Our understanding of crisis pedagogy was developed prior to mass protests against the murders of George Floyd, Ahmaud Arbery, Breonna Taylor, Tony McDade, and the countless others that remain unnamed. And no doubt, crisis pedagogy emerged long before our formulation of it. Because for many who move through the university, all moments are moments of crisis, and describe the perpetually real conditions of learning for our students and colleagues. The collective response of communities nationwide in recent weeks remind us that universities everywhere must serve their communities in times of crisis, including ongoing crises of racial injustice and police brutality. Closer to home, demands to disarm and divest from the UW Police Department and break ties with the Seattle Police Department have been met with inaction from university administration, including UW President Ana Mari Cauce and Vice President of Student Life Denzil Suite. They remain unable to affirm that Black lives matter. It will take the rest of us to make this university a place where Black lives do matter. 
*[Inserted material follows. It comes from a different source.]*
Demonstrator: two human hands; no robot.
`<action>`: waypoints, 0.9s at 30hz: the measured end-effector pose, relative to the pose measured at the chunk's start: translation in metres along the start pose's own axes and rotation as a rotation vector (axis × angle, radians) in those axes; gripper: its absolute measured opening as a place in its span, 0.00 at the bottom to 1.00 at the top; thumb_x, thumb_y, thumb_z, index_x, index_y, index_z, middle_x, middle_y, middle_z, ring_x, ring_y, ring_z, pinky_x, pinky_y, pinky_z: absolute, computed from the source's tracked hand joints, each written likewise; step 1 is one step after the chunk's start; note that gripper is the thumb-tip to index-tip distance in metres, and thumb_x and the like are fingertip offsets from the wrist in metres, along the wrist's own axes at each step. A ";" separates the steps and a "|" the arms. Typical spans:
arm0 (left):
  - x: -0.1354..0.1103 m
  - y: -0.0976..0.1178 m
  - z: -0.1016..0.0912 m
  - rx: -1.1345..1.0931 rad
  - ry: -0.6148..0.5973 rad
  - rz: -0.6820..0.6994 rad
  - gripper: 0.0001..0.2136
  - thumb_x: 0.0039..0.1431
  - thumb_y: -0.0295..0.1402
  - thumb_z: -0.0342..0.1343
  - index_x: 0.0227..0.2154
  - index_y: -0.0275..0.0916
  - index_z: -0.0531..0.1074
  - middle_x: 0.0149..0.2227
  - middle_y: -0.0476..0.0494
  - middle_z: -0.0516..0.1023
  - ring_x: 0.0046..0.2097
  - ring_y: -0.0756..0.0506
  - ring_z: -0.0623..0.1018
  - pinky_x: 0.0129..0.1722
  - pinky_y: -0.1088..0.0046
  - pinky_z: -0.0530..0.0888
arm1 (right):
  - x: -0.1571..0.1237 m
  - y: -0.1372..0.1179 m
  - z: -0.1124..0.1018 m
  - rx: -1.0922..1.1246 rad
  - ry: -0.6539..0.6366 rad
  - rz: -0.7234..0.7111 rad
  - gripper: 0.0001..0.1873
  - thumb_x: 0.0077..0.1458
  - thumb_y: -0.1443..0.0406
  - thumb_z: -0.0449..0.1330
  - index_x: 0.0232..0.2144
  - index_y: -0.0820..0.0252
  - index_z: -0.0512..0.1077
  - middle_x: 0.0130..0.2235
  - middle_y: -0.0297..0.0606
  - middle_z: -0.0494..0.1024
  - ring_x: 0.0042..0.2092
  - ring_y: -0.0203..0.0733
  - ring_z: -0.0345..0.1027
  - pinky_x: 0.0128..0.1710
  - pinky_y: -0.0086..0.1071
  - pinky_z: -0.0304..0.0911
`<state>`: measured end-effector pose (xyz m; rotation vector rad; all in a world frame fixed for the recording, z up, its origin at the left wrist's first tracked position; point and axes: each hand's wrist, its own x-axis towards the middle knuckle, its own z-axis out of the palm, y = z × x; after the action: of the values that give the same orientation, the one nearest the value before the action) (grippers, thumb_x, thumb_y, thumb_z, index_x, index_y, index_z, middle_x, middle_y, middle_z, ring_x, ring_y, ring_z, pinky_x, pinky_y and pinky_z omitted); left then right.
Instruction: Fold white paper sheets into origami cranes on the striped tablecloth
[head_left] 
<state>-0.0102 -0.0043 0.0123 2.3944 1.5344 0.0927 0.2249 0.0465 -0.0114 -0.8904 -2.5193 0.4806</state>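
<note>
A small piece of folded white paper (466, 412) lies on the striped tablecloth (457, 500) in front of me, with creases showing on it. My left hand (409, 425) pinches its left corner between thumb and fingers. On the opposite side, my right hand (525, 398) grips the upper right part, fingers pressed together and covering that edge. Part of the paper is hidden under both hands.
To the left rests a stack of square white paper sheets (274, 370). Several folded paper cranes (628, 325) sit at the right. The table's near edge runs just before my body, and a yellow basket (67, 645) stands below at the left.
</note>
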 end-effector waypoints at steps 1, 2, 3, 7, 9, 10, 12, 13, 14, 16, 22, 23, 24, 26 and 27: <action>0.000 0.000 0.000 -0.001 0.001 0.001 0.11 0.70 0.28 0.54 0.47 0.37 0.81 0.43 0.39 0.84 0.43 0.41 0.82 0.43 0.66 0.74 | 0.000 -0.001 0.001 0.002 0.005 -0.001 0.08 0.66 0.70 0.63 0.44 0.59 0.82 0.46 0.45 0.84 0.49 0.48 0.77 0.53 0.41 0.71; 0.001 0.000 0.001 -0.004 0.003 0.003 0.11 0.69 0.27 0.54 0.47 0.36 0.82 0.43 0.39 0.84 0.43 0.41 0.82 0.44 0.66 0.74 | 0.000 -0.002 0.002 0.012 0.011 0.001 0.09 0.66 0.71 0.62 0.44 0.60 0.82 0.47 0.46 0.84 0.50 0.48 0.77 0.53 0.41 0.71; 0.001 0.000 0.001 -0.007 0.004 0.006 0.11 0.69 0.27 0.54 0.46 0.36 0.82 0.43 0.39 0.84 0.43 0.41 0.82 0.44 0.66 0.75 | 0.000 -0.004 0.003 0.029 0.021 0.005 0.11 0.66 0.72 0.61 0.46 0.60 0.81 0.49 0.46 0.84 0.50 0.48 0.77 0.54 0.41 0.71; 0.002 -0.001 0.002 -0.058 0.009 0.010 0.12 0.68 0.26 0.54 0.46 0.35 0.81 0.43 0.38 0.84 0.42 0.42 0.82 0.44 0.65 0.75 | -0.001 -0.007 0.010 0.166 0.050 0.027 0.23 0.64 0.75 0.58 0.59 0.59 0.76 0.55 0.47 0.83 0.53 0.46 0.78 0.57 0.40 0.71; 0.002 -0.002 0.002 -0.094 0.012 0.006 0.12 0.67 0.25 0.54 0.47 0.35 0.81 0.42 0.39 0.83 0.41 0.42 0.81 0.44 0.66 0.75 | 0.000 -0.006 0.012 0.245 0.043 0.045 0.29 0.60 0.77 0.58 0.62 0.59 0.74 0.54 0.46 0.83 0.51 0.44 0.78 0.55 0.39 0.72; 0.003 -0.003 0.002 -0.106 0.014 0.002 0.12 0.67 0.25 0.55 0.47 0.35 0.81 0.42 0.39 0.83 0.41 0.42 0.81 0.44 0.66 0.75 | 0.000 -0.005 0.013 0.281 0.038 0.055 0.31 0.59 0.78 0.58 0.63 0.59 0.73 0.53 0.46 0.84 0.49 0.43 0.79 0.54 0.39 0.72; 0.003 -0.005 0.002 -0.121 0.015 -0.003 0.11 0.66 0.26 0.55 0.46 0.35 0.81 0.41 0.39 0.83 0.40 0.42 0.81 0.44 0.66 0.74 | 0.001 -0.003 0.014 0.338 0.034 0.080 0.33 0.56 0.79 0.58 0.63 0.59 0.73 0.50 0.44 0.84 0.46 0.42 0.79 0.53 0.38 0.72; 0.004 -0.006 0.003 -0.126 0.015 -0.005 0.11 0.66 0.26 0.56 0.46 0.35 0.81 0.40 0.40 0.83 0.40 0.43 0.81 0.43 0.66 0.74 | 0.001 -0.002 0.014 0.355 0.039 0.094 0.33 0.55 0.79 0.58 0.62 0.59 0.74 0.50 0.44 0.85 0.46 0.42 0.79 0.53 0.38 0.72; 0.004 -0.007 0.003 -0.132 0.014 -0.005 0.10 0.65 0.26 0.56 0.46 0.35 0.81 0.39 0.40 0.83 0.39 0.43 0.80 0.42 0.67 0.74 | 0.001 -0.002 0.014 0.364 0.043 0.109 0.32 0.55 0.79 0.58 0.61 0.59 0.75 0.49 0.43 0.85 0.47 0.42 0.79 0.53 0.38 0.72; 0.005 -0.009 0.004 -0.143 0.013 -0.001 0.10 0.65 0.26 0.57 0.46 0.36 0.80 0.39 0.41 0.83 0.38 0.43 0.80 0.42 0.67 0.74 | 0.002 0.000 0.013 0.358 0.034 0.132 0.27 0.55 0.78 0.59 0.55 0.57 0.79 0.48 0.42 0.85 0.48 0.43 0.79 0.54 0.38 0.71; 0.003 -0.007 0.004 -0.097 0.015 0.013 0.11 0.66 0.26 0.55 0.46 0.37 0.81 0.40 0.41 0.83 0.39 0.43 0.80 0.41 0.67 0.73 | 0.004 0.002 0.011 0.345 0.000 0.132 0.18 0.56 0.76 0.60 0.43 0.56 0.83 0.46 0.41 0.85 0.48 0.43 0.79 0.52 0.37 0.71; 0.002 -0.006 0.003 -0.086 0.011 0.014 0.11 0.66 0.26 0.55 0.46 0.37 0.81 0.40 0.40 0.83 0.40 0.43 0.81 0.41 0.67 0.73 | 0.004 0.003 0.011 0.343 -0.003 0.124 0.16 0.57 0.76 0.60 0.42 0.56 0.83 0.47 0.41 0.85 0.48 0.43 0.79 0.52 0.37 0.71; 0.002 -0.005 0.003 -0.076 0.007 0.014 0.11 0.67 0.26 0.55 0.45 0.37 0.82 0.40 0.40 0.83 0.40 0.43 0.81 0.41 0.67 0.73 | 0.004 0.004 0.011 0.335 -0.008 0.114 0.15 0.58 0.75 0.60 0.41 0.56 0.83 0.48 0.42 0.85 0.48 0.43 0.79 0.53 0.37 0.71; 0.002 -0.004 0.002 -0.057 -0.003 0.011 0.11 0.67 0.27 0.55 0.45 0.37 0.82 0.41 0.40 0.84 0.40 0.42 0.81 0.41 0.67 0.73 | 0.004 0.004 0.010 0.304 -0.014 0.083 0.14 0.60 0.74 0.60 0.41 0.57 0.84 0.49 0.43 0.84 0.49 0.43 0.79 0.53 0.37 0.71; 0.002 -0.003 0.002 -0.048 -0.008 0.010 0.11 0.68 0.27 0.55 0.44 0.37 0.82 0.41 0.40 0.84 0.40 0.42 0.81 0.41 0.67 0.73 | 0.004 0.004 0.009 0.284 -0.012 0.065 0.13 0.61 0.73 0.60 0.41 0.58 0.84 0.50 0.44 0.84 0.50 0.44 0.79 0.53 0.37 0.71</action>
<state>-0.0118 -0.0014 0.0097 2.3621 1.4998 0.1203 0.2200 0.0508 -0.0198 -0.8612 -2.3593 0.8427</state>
We are at the juncture of anxiety and hope, to borrow a phrase from Reed. Mass protests against police violence and systemic racism intersect with university labor organizers fighting the privatization of the university. Make no mistake: privatization seeks to destroy collectivity and prevent marginalized people from accessing education and transforming their conditions; the militarization of (campus) police is one mechanism that enforces this. This crisis has laid bare things that were already true but not brought to the fore. Nothing is certain about what life will look like after the pandemic, after the protests sweeping the country. What is certain is the necessity of collaboration between workers at all levels and from all sectors of the university to not only recognize themselves as workers in common but also to act as agents of institutional and social transformation. The crisis pedagogy of this moment underscores that we are nothing without each other. 


Kaelie Giffel and Caitlin Postal are collaborative Mellon Fellows for Reaching New Publics and doctoral candidates in the English Department.